聖母マリア
せいぼまりあ / Seibo Maria / Virgin Mary
受胎告知の聖母。慈愛と保護の女性原理。
意味・象徴
母性・慈愛純潔保護・とりなし無原罪の御宿り悲しみと耐忍
起源・由来
1531年メキシコ・テペヤックでの聖母グアダルーペ顕現以降、ラテンアメリカ・カトリック圏の中心信仰として定着。20世紀のチカーノ・タトゥー文化(特にロサンゼルス・東ロス・サンクエンティン刑務所)で、ガウンを纏い光輪を背負う「グアダルーペの聖母」が背中・胸・前腕の大型ピースとして大流行した。
定石の組み合わせ
聖母マリア+光輪
聖母マリア+薔薇
聖母マリア+月(足元に三日月)
聖母マリア+天使
聖母マリア+"Madre"バナー
構図上の役割
背中全面・胸・上腕の大型ピース。両手を胸前で組み、頭を僅かに左に傾け、光輪を背負う立ち姿勢が規範。

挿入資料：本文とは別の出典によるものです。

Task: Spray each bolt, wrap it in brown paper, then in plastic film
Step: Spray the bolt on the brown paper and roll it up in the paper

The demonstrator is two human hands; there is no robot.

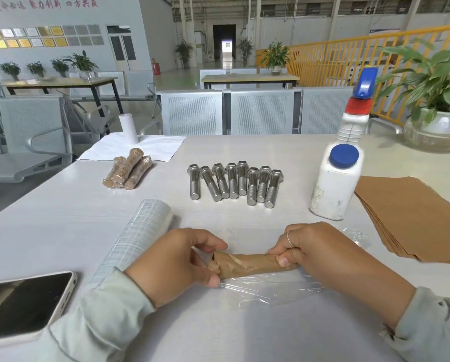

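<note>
Gripping each end of a paper-wrapped bolt [255, 266] on plastic film [276, 286], both hands [177, 259] [315, 246] roll it; seemingly three finished bundles [128, 169], eight bare bolts [234, 182] left.

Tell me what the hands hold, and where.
Both hold the paper-wrapped bolt: left hand pinches its crumpled left end, right hand grips its right end.

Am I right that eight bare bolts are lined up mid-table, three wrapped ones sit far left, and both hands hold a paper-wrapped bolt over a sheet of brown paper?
One thing is off. The head view shows the left hand and right hand holding the paper-wrapped bolt over clear plastic film, not brown paper. The eight bare bolts and three wrapped ones are as you say.
</note>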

チカーノ様式では黒灰グレースケール、伝統カトリック圏では青衣+白マント+金光輪のフラットカラー。
蘊蓄
メキシコの聖母グアダルーペは褐色肌(morena)で描かれ、先住民メスティーソの信仰の中心となった。これがチカーノ・タトゥーでは「アングロ系白人キリスト教との差異化を体現する非白人マリア像」として民族的アイデンティティの象徴を担う。和彫りの観音菩薩と象徴機能(慈悲深き女性救済者)は類似するが、出自と造形は完全に独立している。